**Exercise goal:**
Transcribe the following entries word for word. End with the line where "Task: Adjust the" appears.

Collected data entries:
•••••

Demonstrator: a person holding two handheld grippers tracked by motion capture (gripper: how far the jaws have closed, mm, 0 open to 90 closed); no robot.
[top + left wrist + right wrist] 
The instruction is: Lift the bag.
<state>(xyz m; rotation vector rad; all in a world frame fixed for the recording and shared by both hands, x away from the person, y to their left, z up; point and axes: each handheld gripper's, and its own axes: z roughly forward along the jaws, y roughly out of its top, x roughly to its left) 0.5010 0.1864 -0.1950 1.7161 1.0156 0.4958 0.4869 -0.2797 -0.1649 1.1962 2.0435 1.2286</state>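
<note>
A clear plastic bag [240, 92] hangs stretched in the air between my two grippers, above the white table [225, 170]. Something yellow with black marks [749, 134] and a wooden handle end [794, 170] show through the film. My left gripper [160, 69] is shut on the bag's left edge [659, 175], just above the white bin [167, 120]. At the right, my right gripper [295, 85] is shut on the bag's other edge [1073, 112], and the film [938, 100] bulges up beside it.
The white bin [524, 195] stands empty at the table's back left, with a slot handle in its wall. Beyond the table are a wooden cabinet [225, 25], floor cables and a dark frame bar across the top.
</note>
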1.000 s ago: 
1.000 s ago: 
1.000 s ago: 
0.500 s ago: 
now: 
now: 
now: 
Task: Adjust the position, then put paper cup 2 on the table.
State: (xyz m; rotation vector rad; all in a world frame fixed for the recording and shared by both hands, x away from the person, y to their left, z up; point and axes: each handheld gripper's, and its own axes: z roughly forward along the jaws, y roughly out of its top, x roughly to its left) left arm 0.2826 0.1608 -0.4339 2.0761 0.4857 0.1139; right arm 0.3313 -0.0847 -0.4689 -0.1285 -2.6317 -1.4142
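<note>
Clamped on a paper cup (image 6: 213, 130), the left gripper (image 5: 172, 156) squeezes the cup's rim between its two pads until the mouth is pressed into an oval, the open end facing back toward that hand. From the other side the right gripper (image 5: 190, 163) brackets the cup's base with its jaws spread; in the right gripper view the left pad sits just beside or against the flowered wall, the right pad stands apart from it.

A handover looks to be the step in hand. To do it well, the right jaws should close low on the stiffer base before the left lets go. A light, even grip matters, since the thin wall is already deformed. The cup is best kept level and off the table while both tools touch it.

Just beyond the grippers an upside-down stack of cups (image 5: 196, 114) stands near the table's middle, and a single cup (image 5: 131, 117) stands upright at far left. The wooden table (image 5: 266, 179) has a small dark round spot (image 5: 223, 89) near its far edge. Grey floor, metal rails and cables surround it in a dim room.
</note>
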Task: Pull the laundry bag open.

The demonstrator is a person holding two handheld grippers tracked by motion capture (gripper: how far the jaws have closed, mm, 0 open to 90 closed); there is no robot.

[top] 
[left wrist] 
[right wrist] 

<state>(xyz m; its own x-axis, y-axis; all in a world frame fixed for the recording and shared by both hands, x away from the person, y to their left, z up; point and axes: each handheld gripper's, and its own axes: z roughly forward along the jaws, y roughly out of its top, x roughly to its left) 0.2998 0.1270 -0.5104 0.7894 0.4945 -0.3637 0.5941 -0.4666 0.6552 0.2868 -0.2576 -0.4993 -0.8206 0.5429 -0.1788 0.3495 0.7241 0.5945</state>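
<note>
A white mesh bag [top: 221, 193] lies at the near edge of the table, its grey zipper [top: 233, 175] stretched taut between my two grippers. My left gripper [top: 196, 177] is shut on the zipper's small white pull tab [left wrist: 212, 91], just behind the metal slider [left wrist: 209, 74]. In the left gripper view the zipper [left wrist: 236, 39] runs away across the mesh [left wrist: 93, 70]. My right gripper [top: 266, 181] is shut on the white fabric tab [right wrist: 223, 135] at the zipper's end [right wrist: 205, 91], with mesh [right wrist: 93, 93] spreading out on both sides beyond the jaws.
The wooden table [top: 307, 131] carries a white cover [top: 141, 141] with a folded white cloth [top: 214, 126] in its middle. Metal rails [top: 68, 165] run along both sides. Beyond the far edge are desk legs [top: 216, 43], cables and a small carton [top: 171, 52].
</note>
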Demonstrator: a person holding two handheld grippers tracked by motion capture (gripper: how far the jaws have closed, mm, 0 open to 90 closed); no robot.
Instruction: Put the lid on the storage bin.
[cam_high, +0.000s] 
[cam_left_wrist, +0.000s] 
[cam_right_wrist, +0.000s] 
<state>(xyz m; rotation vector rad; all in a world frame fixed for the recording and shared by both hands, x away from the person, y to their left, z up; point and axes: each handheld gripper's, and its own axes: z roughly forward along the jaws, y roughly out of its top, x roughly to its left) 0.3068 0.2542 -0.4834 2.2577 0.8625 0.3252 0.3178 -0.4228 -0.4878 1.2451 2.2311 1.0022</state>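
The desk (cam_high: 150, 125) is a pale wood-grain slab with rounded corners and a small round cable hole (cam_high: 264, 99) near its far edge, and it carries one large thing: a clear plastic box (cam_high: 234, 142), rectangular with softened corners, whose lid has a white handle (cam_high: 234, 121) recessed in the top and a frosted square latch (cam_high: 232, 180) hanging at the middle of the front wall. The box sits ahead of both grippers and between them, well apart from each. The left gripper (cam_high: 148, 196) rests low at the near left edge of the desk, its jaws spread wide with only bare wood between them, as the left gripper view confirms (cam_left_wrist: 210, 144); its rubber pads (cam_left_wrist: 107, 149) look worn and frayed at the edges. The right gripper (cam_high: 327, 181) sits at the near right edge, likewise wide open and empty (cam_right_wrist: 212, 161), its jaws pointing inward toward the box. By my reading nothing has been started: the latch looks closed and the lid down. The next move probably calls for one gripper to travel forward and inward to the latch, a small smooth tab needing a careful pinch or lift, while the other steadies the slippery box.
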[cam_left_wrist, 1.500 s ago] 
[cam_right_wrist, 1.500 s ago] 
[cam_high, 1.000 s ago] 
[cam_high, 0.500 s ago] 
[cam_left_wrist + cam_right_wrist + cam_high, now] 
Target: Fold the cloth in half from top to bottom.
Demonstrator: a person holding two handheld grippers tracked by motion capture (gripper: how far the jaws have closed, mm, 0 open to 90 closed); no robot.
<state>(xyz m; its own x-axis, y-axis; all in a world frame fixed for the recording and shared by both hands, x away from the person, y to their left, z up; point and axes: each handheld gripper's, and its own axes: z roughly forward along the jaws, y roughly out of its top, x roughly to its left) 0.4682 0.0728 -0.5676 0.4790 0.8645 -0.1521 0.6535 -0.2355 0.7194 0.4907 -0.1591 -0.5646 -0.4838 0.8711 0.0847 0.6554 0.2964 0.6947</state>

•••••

**Exercise output:**
Demonstrator: a person holding two handheld grippers tracked by motion capture (gripper: how far the jaws have closed, mm, 0 open to 90 closed); no robot.
[top + left wrist + right wrist] 
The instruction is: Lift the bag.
<state>(xyz m; rotation vector rad; all in a world frame fixed for the recording and shared by both hands, x away from the person, y to their left, z up; point and axes: each handheld gripper's, and its own axes: z roughly forward along the jaws, y roughly out of its top, x roughly to its left) 0.5010 0.1864 -0.1950 1.7161 1.0156 0.4958 0.4869 -0.2797 -0.1649 1.1962 2.0435 1.2286</state>
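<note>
A clear plastic bag [240, 92] hangs stretched in the air between my two grippers, above the white table [225, 170]. Something yellow with black marks [749, 134] and a wooden handle end [794, 170] show through the film. My left gripper [160, 69] is shut on the bag's left edge [659, 175], just above the white bin [167, 120]. At the right, my right gripper [295, 85] is shut on the bag's other edge [1073, 112], and the film [938, 100] bulges up beside it.
The white bin [524, 195] stands empty at the table's back left, with a slot handle in its wall. Beyond the table are a wooden cabinet [225, 25], floor cables and a dark frame bar across the top.
</note>
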1.000 s ago: 
1.000 s ago: 
1.000 s ago: 
0.500 s ago: 
now: 
now: 
now: 
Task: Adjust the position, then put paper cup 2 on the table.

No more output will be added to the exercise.